« Hop ! Hop ! » s’écrie le satanique et fascinant Mephisto. Le vendredi 22 février à 20h, à la Halle, l’Orchestre National du Capitole interprète, La Damnation de Faust d’Hector Berlioz, ouvrage dirigé par son chef, Tugan Sokhiev, et ce, en version concert. C’est le premier événement de ce festival qui en comportera une vingtaine, entre cette date et la clôture le 16 mars.
Pour les détails des différentes manifestations, vous consulterez les articles de Serge Chauzy et Nicolas Coulaud sur ce même site.
Il doit exister une sympathie particulière entre la musique de Berlioz et le sentiment intime des Russes. (Le prince Odoievsky en 1847)
Quelques mots en explication du choix de l’œuvre d’abord et de celui de la version concert ensuite.

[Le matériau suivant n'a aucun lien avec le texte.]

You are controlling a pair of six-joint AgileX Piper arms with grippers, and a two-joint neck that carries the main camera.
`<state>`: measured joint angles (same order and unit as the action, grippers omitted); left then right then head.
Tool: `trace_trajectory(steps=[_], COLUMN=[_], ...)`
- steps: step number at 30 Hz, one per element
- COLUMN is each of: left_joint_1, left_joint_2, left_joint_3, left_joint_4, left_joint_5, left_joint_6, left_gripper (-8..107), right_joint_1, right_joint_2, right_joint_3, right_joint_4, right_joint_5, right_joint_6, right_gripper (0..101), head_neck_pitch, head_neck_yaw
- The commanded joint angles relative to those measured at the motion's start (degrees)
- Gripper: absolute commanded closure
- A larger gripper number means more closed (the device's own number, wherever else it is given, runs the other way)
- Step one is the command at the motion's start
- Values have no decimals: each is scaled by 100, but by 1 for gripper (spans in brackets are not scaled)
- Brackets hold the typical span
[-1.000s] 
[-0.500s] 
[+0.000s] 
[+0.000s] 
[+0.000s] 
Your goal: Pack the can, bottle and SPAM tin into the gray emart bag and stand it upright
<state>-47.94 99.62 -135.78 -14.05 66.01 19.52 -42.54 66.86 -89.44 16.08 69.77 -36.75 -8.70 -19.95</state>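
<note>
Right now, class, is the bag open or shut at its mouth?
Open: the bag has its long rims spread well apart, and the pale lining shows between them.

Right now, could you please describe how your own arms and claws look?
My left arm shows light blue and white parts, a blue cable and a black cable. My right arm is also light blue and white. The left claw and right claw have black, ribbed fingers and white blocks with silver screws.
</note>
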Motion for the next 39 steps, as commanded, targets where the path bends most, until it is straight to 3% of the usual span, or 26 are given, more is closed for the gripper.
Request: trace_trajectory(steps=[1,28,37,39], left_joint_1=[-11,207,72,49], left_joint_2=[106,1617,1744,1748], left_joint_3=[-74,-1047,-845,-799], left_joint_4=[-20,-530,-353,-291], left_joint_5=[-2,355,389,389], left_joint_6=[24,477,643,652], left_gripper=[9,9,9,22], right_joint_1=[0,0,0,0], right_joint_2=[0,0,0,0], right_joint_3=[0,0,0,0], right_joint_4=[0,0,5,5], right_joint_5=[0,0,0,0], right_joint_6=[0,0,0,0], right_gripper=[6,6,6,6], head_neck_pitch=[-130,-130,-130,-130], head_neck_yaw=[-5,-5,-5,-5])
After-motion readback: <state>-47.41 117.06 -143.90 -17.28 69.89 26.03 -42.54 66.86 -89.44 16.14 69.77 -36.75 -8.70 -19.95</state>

Les relations musicales franco-russes ne datent pas d’hier. Elles commencent par le long séjour que fit François Boieldieu (1803-1811) en tant que directeur de la musique à Saint-Petersbourg et vont se poursuivre justement par les tournées que Berlioz fit en 1847 puis en 1867. Sortant juste des échecs de La Damnation à l’Opéra-Comique, c’est Balzac qui lui conseille la Russie. Il part le 14 février, fauché, pour un long et épuisant voyage à travers l’Europe enneigée (en train jusqu’à Berlin, les premiers trains !! puis en chaise de poste jusqu’à la frontière russe, enfin en traîneau jusqu’à Saint-Pétersbourg) – on ne peut mesurer qu’avec difficultés ce que pouvait être les conditions d’un déplacement pareil – Berlioz est accueilli comme une sorte de messie.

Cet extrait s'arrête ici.